Wenn Sie oder eine mitversicherte Person durch einen Dritten geschädigt werden und dieser wegen Zahlungs- oder Leistungsunfähigkeit nicht zahlen kann, springt die Forderungsausfalldeckung der Uelzener Hundehalter-Haftpflicht ein. Erfahren Sie, welche Voraussetzungen gelten, in welchem Umfang geleistet wird und was bei beruflich oder vorsätzlich verursachten Schäden zu beachten ist.
Versicherungsschutz besteht für den Fall, dass der Versicherungsnehmer oder eine gemäß A1-2 mitversicherte Person während der Wirksamkeit der Versicherung von einem Dritten geschädigt wird (Versicherungsfall) unter folgenden Voraussetzungen:
- Der wegen dieses Schadenereignisses in Anspruch genommene Dritte kann seiner Schadensersatzverpflichtung ganz oder teilweise nicht nachkommen, weil die Zahlungs- oder Leistungsunfähigkeit des schadensersatzpflichtigen Dritten festgestellt worden ist und
- die Durchsetzung der Forderung gegen den Dritten gescheitert ist.
Ein Schadenereignis ist ein Ereignis, das einen Personen-, Sach- oder daraus resultierenden Vermögensschaden zur Folge hat und für den der Dritte aufgrund gesetzlicher Haftpflichtbestimmungen privatrechtlichen Inhalts zum Schadensersatz verpflichtet ist (schädigender Dritter).

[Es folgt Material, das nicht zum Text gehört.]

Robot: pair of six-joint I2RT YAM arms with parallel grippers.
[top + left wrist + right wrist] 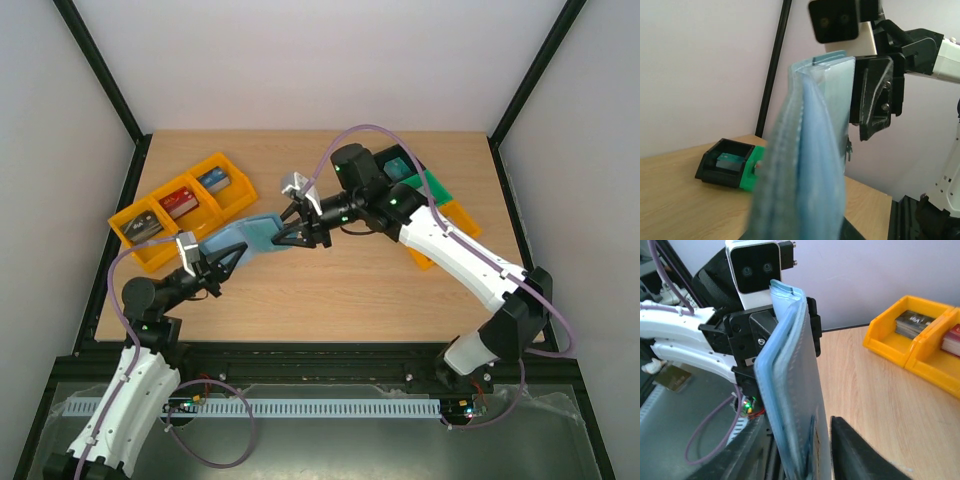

Der Versicherer ist in dem Umfang leistungspflichtig, in dem der schadensersatzpflichtige Dritte Versicherungsschutz im Rahmen und Umfang des abgeschlossenen Hundehalter-Haftpflicht-Versicherungsvertrags hätte. Daher finden im Rahmen der Forderungsausfalldeckung für die Person des Schädigers auch die Risikobeschreibungen und Ausschlüsse Anwendung, die für den Versicherungsnehmer gelten.
So besteht insbesondere kein Versicherungsschutz, wenn der Schädiger den Schaden im Rahmen seiner beruflichen oder gewerblichen Tätigkeit verursacht hat.
Mitversichert sind – abweichend von A1-7.1 – gesetzliche Haftpflichtansprüche des Versicherungsnehmers gegen Dritte, wenn der Schädiger den Versicherungsfall vorsätzlich herbeigeführt hat.
Was bedeutet das konkret?
Die Forderungsausfalldeckung springt ein, wenn Ihnen oder einer mitversicherten Person durch einen anderen ein Schaden entsteht, der Verursacher aber nicht zahlen kann. Der Versicherer tritt dann so ein, wie es beim Schädiger im Rahmen eines vergleichbaren Hundehalter-Haftpflicht-Vertrags der Fall gewesen wäre. Das ist eine unverbindliche Lesehilfe – maßgeblich sind allein die Bedingungen.
Häufige Fragen
Wann greift die Forderungsausfalldeckung?
Sie greift, wenn der Versicherungsnehmer oder eine mitversicherte Person während der Wirksamkeit der Versicherung von einem Dritten geschädigt wird, der Dritte seiner Schadensersatzverpflichtung wegen festgestellter Zahlungs- oder Leistungsunfähigkeit nicht nachkommen kann und die Durchsetzung der Forderung gegen ihn gescheitert ist.
Was gilt als Schadenereignis?
Ein Ereignis, das einen Personen-, Sach- oder daraus resultierenden Vermögensschaden zur Folge hat und für den der Dritte aufgrund gesetzlicher Haftpflichtbestimmungen privatrechtlichen Inhalts zum Schadensersatz verpflichtet ist.
In welchem Umfang leistet der Versicherer?
Der Versicherer ist in dem Umfang leistungspflichtig, in dem der schadensersatzpflichtige Dritte Versicherungsschutz im Rahmen und Umfang des abgeschlossenen Hundehalter-Haftpflicht-Versicherungsvertrags hätte. Dabei gelten für den Schädiger auch die Risikobeschreibungen und Ausschlüsse, die für den Versicherungsnehmer gelten.
Besteht Schutz bei beruflich oder gewerblich verursachten Schäden?
Nein. Es besteht insbesondere kein Versicherungsschutz, wenn der Schädiger den Schaden im Rahmen seiner beruflichen oder gewerblichen Tätigkeit verursacht hat.
Sind Schäden mitversichert, die der Schädiger vorsätzlich verursacht hat?
Ja. Abweichend von A1-7.1 sind gesetzliche Haftpflichtansprüche des Versicherungsnehmers gegen Dritte mitversichert, wenn der Schädiger den Versicherungsfall vorsätzlich herbeigeführt hat.